> **WHAT TO PRODUCE**
Only the lines from the beginning of the data through the line holding "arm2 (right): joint" belong in the answer, printed exactly and without pictures.

=== DATA FOR THE TASK ===

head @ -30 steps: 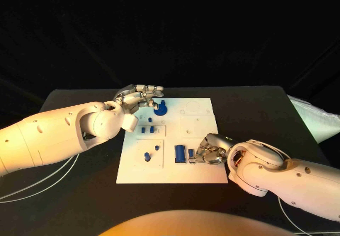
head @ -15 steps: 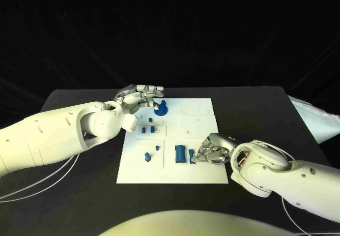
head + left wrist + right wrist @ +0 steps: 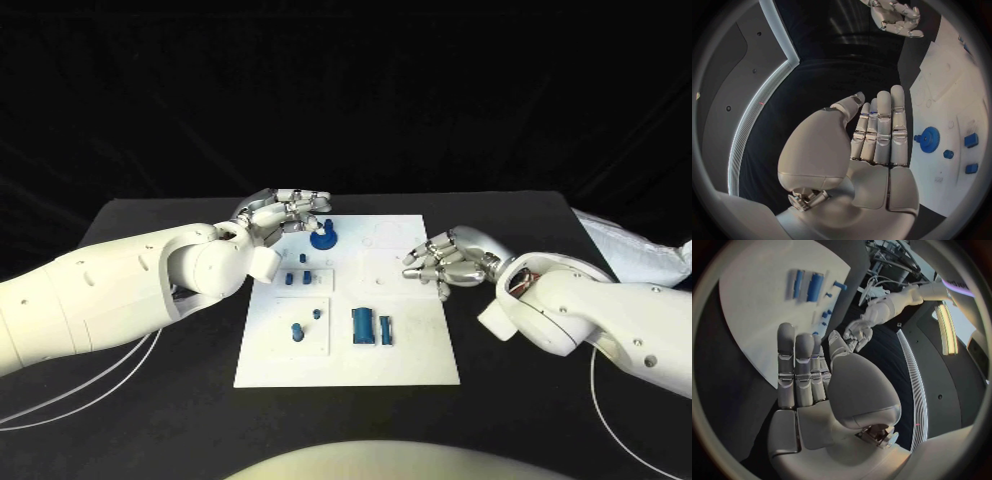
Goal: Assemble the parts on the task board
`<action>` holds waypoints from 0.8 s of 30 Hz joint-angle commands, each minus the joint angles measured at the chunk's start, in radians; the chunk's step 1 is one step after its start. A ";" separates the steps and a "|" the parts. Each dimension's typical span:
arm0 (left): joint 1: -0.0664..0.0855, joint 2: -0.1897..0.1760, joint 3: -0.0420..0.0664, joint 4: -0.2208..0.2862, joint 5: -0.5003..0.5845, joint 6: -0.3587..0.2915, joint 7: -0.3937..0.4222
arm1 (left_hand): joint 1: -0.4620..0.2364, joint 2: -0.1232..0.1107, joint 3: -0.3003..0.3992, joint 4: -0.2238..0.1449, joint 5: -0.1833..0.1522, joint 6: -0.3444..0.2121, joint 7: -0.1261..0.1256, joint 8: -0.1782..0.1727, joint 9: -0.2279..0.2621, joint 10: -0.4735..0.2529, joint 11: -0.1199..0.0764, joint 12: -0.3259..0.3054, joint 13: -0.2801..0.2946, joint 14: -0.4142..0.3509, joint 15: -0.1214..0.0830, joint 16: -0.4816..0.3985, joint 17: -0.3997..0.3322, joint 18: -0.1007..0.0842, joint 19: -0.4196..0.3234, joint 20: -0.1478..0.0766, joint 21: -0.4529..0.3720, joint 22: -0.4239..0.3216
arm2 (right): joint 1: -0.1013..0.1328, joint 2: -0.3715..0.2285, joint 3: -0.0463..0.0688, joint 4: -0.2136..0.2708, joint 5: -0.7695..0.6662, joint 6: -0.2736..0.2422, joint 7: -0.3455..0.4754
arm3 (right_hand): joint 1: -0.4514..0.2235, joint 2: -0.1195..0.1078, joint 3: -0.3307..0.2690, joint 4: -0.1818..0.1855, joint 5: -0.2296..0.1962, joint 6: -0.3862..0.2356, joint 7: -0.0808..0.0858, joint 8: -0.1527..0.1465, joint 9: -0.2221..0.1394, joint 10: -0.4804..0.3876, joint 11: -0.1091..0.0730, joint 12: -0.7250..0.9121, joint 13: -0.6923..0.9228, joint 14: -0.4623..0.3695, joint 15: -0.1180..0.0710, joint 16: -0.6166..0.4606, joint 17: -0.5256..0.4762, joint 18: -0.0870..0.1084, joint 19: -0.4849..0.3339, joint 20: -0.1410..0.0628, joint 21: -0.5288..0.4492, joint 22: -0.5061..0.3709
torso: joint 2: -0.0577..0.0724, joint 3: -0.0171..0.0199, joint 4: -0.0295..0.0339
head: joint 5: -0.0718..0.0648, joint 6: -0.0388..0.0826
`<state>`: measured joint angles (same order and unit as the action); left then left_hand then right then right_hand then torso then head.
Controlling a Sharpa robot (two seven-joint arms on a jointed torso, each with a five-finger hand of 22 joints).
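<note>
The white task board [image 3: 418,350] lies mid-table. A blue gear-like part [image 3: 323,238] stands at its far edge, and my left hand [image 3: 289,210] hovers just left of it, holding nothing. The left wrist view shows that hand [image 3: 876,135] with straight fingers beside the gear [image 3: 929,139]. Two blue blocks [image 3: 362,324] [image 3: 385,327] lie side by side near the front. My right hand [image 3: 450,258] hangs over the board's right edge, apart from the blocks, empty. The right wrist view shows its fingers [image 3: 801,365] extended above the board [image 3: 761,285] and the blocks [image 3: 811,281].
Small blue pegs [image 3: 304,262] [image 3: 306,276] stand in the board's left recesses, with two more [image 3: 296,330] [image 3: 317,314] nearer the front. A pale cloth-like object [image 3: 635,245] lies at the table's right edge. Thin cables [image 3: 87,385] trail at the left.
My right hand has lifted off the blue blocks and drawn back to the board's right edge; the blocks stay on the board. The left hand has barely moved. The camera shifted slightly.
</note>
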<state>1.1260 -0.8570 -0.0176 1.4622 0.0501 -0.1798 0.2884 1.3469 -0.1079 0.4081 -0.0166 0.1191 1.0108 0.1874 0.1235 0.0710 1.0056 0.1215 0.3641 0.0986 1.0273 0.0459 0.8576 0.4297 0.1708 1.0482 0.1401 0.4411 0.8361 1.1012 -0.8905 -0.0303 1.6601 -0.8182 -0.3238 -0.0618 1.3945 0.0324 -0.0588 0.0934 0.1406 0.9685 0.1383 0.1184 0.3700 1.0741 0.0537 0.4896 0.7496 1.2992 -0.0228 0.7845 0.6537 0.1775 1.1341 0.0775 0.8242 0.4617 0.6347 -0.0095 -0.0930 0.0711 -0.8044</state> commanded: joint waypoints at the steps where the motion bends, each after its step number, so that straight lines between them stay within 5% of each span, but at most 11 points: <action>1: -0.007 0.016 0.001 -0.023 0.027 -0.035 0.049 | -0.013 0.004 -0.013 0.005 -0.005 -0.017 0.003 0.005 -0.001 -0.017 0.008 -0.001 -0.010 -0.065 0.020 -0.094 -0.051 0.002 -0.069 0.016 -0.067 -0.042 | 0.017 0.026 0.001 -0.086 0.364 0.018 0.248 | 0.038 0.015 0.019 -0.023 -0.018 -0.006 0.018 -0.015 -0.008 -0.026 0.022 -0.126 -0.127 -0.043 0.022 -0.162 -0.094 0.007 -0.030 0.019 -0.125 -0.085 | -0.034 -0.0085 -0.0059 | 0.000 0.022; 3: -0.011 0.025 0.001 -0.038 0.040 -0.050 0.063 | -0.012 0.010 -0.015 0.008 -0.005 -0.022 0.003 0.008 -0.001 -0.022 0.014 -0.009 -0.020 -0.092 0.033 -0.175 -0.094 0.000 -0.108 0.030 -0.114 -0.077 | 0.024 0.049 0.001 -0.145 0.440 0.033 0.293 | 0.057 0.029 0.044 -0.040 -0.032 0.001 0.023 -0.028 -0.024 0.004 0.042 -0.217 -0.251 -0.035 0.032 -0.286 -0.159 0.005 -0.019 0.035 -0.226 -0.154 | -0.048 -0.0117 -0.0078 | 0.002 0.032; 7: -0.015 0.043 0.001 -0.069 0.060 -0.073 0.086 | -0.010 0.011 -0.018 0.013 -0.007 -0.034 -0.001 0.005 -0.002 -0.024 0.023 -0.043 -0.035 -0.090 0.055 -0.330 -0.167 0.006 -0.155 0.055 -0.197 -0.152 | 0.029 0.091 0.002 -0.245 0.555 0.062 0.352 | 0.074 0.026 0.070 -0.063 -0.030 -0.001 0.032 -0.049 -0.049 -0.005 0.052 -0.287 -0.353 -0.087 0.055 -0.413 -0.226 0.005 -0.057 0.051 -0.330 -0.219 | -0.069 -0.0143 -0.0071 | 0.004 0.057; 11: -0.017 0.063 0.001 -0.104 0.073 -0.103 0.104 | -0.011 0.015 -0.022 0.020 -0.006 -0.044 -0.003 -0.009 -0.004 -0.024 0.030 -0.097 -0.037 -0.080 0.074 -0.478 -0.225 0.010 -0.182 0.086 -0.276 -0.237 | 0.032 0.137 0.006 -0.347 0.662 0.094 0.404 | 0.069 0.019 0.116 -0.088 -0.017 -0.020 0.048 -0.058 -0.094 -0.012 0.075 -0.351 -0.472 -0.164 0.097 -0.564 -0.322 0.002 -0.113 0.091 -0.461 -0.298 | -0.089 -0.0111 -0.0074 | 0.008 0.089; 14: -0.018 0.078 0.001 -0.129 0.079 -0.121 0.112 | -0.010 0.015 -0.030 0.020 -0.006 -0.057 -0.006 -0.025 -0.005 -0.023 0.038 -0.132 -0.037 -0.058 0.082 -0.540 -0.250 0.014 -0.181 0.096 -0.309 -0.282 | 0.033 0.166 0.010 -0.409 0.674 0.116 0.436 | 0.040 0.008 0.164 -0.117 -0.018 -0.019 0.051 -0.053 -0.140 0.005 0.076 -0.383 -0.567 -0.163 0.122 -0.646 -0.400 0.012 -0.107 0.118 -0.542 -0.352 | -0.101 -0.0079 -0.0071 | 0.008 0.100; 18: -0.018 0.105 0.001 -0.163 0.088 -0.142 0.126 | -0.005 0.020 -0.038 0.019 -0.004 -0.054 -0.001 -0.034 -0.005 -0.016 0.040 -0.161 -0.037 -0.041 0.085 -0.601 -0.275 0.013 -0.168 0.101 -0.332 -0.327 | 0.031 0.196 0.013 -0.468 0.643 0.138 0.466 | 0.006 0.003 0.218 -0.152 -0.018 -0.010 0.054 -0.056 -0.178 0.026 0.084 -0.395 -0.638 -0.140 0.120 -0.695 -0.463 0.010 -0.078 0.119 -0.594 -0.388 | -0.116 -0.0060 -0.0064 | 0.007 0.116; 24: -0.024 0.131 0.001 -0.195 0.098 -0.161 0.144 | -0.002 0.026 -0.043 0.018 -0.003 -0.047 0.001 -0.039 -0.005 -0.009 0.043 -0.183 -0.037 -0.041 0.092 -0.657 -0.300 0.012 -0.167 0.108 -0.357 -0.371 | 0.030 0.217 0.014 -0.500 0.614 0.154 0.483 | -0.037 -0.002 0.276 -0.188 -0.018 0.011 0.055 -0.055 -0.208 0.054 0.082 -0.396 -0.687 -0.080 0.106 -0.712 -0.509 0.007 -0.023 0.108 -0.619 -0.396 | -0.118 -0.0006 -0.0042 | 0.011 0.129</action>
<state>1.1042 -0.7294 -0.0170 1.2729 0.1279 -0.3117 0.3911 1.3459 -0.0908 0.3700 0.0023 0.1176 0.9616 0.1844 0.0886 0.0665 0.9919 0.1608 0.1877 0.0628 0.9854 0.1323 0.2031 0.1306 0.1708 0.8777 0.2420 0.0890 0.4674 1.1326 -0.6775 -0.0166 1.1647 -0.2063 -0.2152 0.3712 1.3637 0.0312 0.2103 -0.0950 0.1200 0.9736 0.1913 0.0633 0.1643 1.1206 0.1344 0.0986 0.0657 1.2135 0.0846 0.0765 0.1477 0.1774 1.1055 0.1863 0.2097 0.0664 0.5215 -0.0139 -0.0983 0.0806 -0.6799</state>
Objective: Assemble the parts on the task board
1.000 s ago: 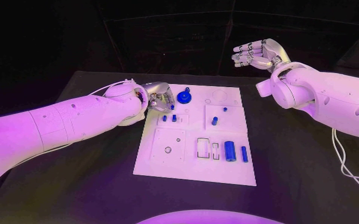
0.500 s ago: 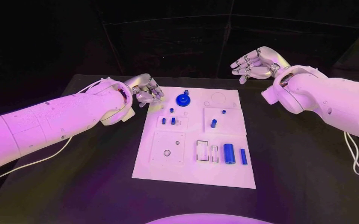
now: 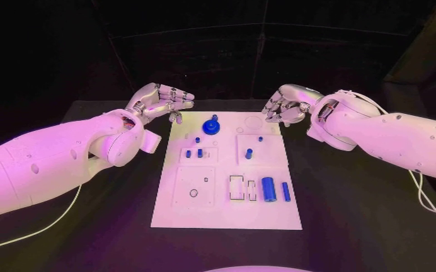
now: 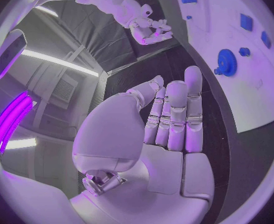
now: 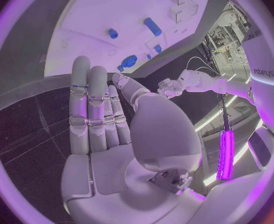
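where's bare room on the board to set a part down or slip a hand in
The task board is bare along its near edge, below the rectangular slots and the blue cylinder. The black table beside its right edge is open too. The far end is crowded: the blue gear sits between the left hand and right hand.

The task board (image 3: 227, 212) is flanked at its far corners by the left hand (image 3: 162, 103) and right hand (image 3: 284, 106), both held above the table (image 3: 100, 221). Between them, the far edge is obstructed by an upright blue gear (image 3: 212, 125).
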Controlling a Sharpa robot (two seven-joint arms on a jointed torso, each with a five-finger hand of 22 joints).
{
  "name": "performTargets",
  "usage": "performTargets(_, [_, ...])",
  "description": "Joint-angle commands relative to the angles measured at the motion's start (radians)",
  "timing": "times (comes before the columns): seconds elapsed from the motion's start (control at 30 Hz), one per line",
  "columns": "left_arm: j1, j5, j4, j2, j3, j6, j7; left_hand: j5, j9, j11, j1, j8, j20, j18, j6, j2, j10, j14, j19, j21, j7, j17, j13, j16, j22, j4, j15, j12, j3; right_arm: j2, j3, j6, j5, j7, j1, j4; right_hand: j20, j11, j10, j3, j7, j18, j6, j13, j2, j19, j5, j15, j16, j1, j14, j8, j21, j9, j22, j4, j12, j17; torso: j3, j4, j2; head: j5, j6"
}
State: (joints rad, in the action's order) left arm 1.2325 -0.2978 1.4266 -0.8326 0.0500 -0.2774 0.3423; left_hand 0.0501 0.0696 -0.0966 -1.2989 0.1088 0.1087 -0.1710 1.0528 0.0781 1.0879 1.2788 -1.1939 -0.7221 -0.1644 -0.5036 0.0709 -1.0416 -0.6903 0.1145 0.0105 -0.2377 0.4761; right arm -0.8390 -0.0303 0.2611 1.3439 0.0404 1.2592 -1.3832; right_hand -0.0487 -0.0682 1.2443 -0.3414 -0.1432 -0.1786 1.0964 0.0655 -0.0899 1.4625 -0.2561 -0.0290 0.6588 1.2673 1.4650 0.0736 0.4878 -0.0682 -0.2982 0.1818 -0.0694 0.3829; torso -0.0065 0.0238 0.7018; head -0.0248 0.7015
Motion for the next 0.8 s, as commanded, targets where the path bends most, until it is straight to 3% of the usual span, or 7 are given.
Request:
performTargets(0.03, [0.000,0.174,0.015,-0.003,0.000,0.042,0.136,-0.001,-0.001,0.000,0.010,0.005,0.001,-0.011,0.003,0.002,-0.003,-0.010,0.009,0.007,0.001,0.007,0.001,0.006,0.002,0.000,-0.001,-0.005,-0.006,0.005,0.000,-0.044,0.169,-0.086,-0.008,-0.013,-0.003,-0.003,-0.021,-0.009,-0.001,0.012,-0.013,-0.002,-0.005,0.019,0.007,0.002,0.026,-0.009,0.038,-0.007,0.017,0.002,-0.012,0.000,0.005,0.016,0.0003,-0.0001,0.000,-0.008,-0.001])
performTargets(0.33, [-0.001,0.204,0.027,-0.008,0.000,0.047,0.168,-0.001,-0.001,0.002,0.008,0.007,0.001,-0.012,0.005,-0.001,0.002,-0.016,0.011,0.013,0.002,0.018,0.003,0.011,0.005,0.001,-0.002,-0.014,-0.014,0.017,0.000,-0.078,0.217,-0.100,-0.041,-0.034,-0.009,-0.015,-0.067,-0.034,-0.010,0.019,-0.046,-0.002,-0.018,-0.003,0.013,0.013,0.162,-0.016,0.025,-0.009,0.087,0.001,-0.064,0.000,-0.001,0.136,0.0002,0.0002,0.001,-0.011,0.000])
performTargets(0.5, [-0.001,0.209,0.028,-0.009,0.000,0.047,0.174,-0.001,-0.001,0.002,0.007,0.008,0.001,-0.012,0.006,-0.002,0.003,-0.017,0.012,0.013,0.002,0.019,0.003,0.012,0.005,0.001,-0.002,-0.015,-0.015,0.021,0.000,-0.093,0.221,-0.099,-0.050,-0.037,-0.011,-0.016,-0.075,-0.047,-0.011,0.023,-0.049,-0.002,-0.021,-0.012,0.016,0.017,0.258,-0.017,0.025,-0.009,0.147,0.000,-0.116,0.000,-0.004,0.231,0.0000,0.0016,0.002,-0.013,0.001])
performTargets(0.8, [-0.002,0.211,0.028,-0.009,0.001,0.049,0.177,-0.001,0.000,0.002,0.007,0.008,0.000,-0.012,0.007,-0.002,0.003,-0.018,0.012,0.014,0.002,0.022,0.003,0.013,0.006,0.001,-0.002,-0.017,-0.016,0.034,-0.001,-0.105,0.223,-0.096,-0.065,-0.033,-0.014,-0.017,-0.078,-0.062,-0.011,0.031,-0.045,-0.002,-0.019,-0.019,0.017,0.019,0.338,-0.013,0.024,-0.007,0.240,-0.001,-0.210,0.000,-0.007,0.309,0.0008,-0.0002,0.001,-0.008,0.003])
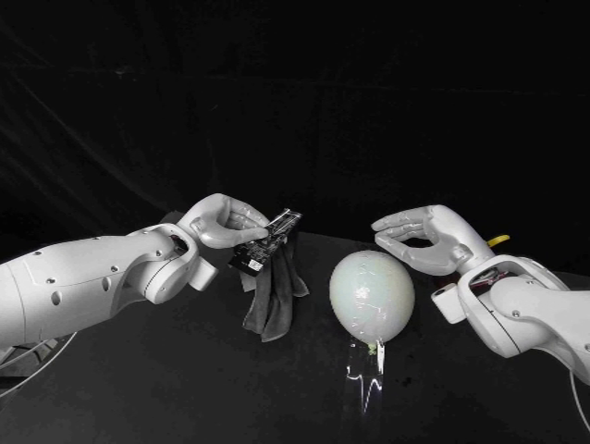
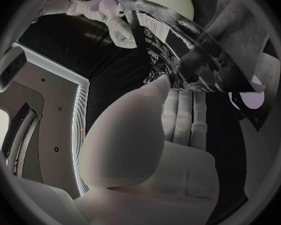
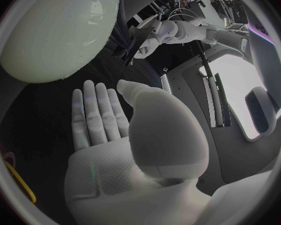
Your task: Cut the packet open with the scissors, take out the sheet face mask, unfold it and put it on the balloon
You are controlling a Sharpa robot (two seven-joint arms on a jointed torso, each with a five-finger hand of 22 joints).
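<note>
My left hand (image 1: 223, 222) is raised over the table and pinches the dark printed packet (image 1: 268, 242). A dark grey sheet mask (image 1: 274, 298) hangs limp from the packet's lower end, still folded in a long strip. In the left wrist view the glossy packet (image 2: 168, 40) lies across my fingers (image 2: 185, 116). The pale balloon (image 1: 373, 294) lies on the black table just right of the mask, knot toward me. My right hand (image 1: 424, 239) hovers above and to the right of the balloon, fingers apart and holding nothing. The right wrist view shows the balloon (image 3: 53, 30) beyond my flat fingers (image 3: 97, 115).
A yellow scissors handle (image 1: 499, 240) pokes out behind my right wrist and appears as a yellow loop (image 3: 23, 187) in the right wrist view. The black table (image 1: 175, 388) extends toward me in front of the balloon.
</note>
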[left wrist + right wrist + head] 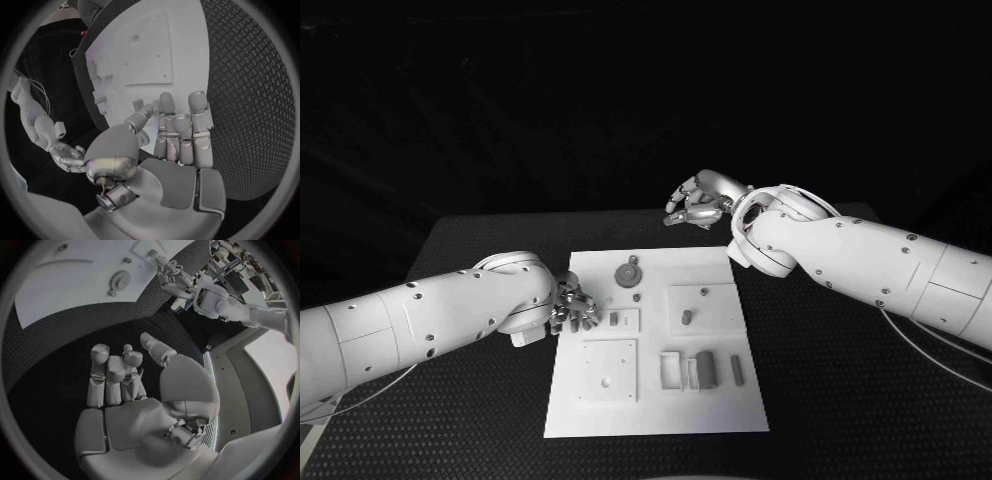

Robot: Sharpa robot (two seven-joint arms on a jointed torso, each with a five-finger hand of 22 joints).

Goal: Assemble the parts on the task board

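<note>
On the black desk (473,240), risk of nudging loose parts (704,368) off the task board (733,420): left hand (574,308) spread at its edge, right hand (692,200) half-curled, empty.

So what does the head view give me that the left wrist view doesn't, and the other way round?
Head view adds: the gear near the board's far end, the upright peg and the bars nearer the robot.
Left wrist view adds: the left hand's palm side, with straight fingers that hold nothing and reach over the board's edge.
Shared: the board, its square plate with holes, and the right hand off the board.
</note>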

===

> **SOLUTION TO THIS TASK**
head @ -30 steps: 
head @ -15 steps: 
head + left wrist + right wrist @ +0 steps: 
Goal: Assemble the parts on the task board
`<action>` holds waypoints from 0.8 s of 30 Hz joint-angle commands, each minus the joint angles measured at the chunk's start, in radians; the chunk's step 1 is one step after its start. A ";" separates the steps and a "|" the parts. Each dimension's typical span:
arm0 (left): joint 1: -0.0664..0.0855, joint 2: -0.1897..0.1760, joint 3: -0.0420..0.0664, joint 4: -0.2208..0.2862, joint 5: -0.5003..0.5845, joint 6: -0.3587..0.2915, joint 7: -0.3937..0.4222
arm1 (left_hand): joint 1: -0.4620..0.2364, joint 2: -0.1232..0.1107, joint 3: -0.3003..0.3992, joint 4: -0.2238..0.1449, joint 5: -0.1833..0.1522, joint 6: -0.3444..0.2121, joint 7: -0.1261..0.1256, joint 8: -0.1782..0.1727, joint 9: -0.2279..0.2621, joint 10: -0.4735..0.2529, joint 11: -0.1199..0.0764, joint 12: -0.3259..0.3054, joint 13: -0.2801..0.2946, joint 14: -0.4142..0.3509, joint 15: -0.1214..0.0830, joint 16: -0.4816..0.3985, joint 17: -0.3997..0.3322, joint 18: -0.1007..0.0842, joint 19: -0.4196..0.3234, joint 20: -0.1478..0.0766, joint 21: -0.4529..0.3720, joint 22: -0.4239..0.3216
arm2 (right): joint 1: -0.1013..0.1328, joint 2: -0.3715..0.2285, joint 3: -0.0463..0.0688, joint 4: -0.2136..0.2708, joint 5: -0.7695..0.6662, joint 6: -0.2736..0.2422, joint 7: -0.3455..0.4754

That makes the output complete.